## Task goal
The required output is all lines below that contain the word "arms".

## Given information
***
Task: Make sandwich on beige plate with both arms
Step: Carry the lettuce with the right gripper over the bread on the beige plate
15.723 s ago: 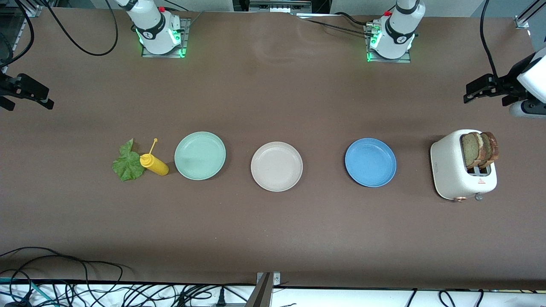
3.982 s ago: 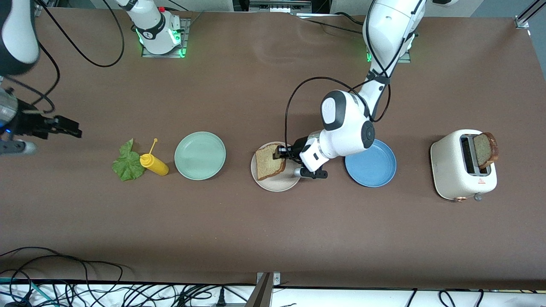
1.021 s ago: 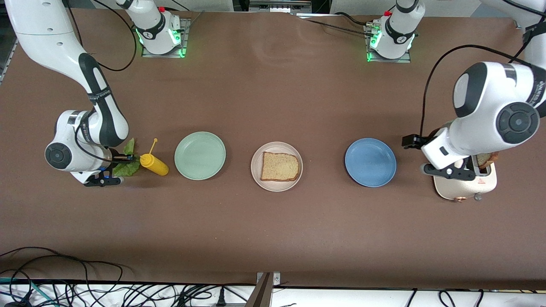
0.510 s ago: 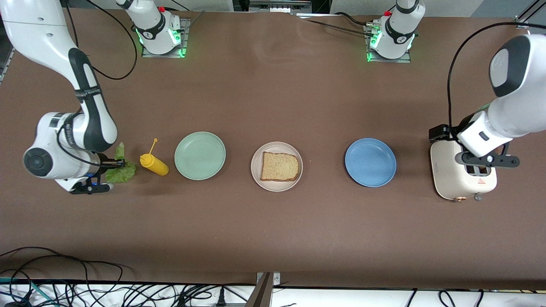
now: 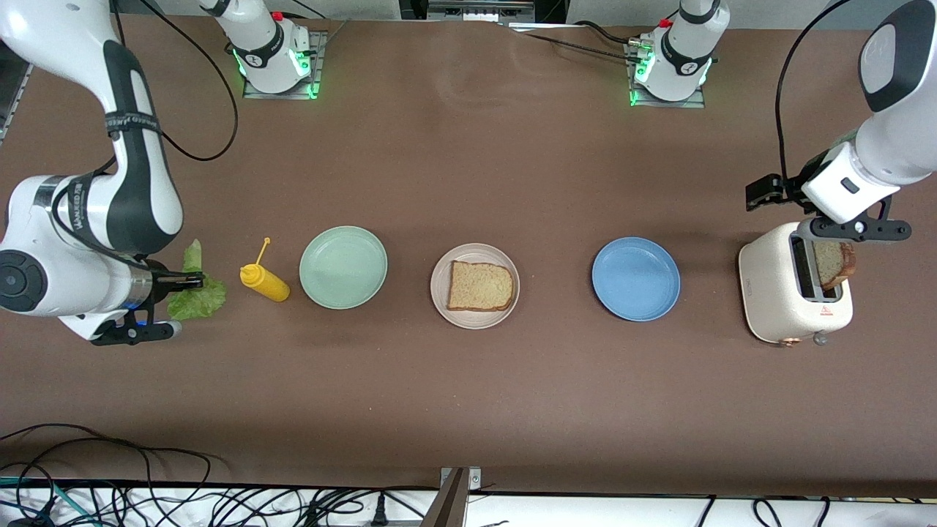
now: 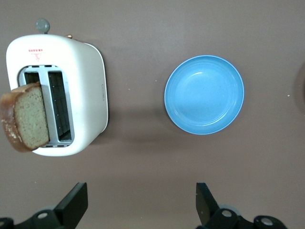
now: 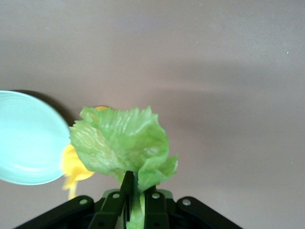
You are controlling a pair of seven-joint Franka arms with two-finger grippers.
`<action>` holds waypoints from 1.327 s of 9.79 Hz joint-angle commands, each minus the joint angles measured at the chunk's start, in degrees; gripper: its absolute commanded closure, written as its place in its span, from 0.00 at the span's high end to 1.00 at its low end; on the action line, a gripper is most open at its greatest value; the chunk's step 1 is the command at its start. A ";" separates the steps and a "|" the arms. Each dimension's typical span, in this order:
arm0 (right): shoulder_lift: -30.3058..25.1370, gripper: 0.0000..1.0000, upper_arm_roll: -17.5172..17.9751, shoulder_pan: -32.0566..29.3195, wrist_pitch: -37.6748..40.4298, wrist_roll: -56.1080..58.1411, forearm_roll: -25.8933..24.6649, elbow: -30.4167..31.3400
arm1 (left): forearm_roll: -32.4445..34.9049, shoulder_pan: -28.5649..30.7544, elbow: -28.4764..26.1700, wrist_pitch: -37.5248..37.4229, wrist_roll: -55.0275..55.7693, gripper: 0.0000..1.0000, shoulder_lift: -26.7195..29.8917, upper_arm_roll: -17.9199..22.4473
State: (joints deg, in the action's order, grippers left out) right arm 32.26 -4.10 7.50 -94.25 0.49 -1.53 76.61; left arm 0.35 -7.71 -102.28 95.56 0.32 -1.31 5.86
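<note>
Brown table holds the beige plate with one bread slice on it. Right gripper pinches the soft, floppy lettuce by its edge, near the yellow bottle. Left gripper hangs wide open over the toaster, where light, crumbly bread waits; grab its top edge gently.

On the table, one bread slice is lying flat on the beige plate, between the mint-green plate and the blue plate. The right gripper is pinching the lettuce leaf beside the yellow squeeze bottle. The left gripper is hovering with jaws spread by the white toaster, where a second bread slice is sticking up
</note>
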 commanded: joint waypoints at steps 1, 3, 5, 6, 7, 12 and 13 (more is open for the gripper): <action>-0.53 0.00 -0.29 5.39 2.93 -8.28 -0.22 -2.78 | 2.11 0.50 0.75 -2.03 1.08 1.00 2.02 -0.68; -0.53 0.00 -0.21 8.66 2.93 -17.41 0.04 -2.78 | 2.11 0.50 4.36 -3.18 1.17 1.00 1.75 -0.50; 0.16 0.00 -0.20 13.84 1.71 -27.95 3.35 -2.78 | 2.02 1.20 11.36 -9.74 1.09 1.00 0.27 -0.59; 0.95 0.00 -0.20 15.60 -1.52 -33.49 9.21 -2.61 | 1.85 1.20 16.02 -14.13 1.00 1.00 -1.31 -0.59; 1.92 0.00 -0.20 18.14 -5.38 -39.63 11.79 -2.43 | 1.93 1.11 18.93 -17.13 1.00 1.00 -2.02 -0.59; 10.96 0.00 -0.21 30.54 -30.33 -68.06 12.17 -2.43 | 2.28 1.29 18.97 -20.59 0.03 1.00 -2.37 -0.68; 13.50 0.00 -0.20 32.73 -34.90 -69.56 12.34 -2.52 | 2.37 1.12 17.92 -20.50 -0.06 1.00 -2.81 -0.85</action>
State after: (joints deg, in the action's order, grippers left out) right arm 42.56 -3.71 38.02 -124.05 -66.19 9.58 75.06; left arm 0.38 -6.81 -84.72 76.24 0.85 -2.98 5.87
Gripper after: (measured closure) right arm 0.868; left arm 0.000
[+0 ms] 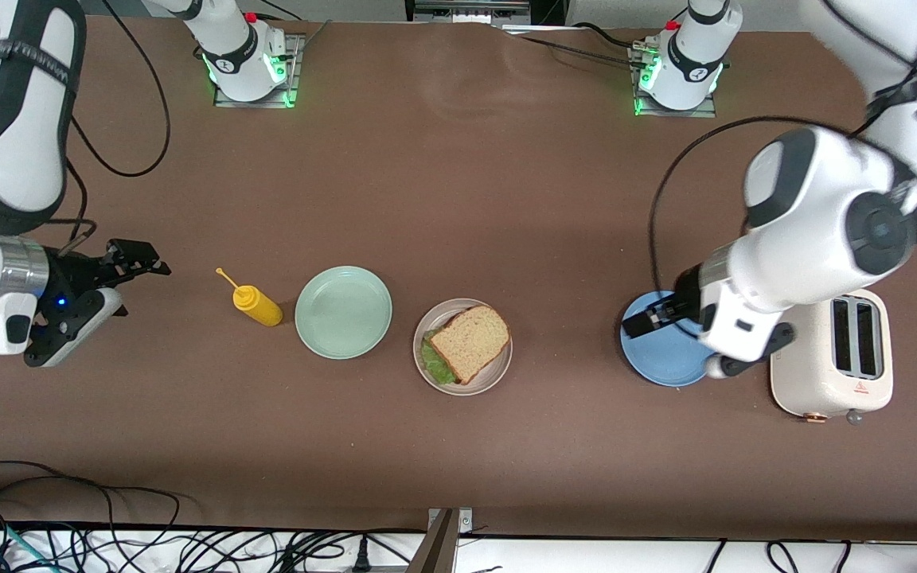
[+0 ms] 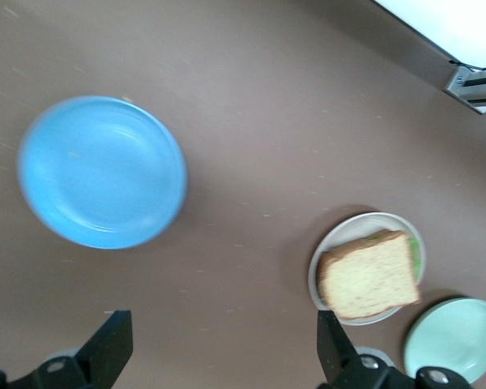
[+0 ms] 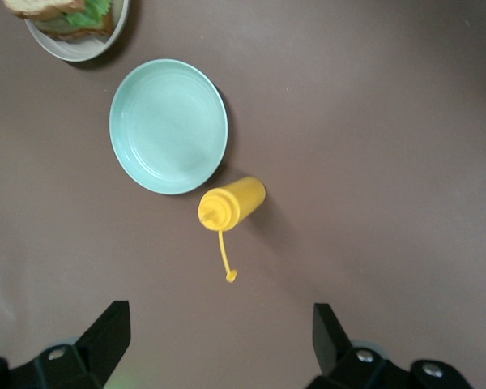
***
## Finished exercise
Task: Make sandwich on beige plate with both arms
You are controlling a pair of seven-joint Franka arms with two-finger grippers.
`<action>` holds waypoints from 1.327 s of 9.79 Hz joint-angle commands, each minus the joint angles measured at the chunk's start, in degrees; gripper: its absolute commanded closure, written as its place in its span, from 0.00 at the span's high end to 1.00 at its low end; on the action line, a gripper is most open at its greatest value; the chunk's step 1 is the command at its start. A ";" separates the steps and a "|" the arms. Each dimension's typical span, in this order:

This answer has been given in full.